Synapse Feature Reference

Complete feature inventory for the Synapse WAF engine.

Feature Matrix

Feature	Module	Default	Performance
WAF Detection	`waf/`	Enabled	~10–25 μs
Entity Tracking	`entity/`	Enabled	45 ns lookup
Actor Fingerprinting	`actor/`	Enabled	—
Session Management	`session/`	Enabled	304 ns
DLP Scanning	`dlp/`	Disabled	~34 μs (4 KB)
Rate Limiting	`ratelimit/`	Enabled	61 ns
Bot/Crawler Detection	`crawler/`	Enabled	—
Behavioral Profiling	`profiler/`	Enabled	—
Campaign Correlation	`correlation/`	Enabled	—
Geo/Impossible Travel	`geo/`	Enabled	—
Shadow Mirroring	`shadow/`	Disabled	—
Tarpit	`tarpit/`	Enabled	—
TLS/SNI	`tls/`	Disabled	—
CAPTCHA/JS Challenge	`interrogator/`	Enabled	—
Honeypot Traps	`trap/`	Enabled	33 ns
Telemetry to Horizon	`telemetry/`	Disabled	—
Config Hot-Reload	`reload/`	Enabled	~240 μs
Access Lists	`access/`	Enabled	156 ns (100 rules)

Detection Engine

WAF Rules

237 production rules with 99.8% OWASP CRS coverage (4,122/4,131 tests) and 0% false positives (GoTestWAF validated).

Rule categories:

Category	Coverage
SQL Injection (SQLi)	UNION, boolean, tautology, stacked, blind, time-based
Cross-Site Scripting (XSS)	Script injection, event handlers, SVG, DOM manipulation
Path Traversal	Literal, URL-encoded, double-encoded, null byte variants
Command Injection	Shell commands, pipe, backtick, semicolon chaining
LDAP Injection	Directory service attack patterns
XML External Entity (XXE)	XML parser exploitation

Each rule has a risk score (0–100).
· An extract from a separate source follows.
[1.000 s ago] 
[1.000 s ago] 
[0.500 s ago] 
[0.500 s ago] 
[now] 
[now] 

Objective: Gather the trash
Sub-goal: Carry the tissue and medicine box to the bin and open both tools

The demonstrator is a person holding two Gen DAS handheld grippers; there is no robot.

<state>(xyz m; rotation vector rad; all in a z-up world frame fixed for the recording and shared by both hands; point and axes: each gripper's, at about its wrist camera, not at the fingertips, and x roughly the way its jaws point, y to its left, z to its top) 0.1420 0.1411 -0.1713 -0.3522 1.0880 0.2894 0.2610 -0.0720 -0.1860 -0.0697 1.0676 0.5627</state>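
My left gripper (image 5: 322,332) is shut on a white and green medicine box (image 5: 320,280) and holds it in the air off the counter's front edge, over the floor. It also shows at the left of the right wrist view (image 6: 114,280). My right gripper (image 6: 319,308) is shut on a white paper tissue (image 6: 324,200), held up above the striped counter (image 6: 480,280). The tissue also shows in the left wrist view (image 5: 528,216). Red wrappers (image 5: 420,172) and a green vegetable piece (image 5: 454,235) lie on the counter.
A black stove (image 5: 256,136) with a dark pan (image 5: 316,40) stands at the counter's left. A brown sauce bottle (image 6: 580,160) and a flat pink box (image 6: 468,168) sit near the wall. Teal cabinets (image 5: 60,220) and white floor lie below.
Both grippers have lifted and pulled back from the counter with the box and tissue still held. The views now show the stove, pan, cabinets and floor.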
Scores accumulate per-request; the request is blocked when the total exceeds waf_threshold (default: 70).

Detection actions: block (HTTP 403), log (forward + log), challenge (CAPTCHA/JS).

Evasion resistance: All payloads pass through a multi-stage decoder (URL decode → HTML entity → Unicode normalization → case folding) before rule evaluation. Regex timeout at waf_regex_timeout_ms (default: 100 ms) prevents ReDoS. All evasion techniques detected under 34 μs.

Detection Pipeline (8 Phases)

Every request goes through the complete detection cycle in ~75 μs:

Phase	What It Does	Cost
1. Context Building	Parse method, URI, query params, headers. Compute feature flags.	~30 ns
2. Actor Store	Lookup/create actor by IP. Update last-seen. Record UA fingerprint.	~15 ns
3. Credential Stuffing	Check if auth endpoint. Record attempt if yes.	~3 ns (non-auth)
4. Profile Anomaly	Lookup endpoint baseline. Check for unusual params, payload, method.	~40 ns
5. Candidate Selection	Rule index filters 237 rules → ~35 candidates via bitmask. Cache lookup.	~15 ns
6. Rule Evaluation	Evaluate ~35 candidate rules at ~5.7 ns each. Short-circuit on first false.	~200 ns
7. Entity Tracking	Update entity risk. Apply decay. Record rule contributions.	~30 ns
8. Verdict	Aggregate risk. Determine action (Allow/Challenge/Block).	~15 ns

DLP Scanning

Data Loss Prevention scans request bodies for sensitive data.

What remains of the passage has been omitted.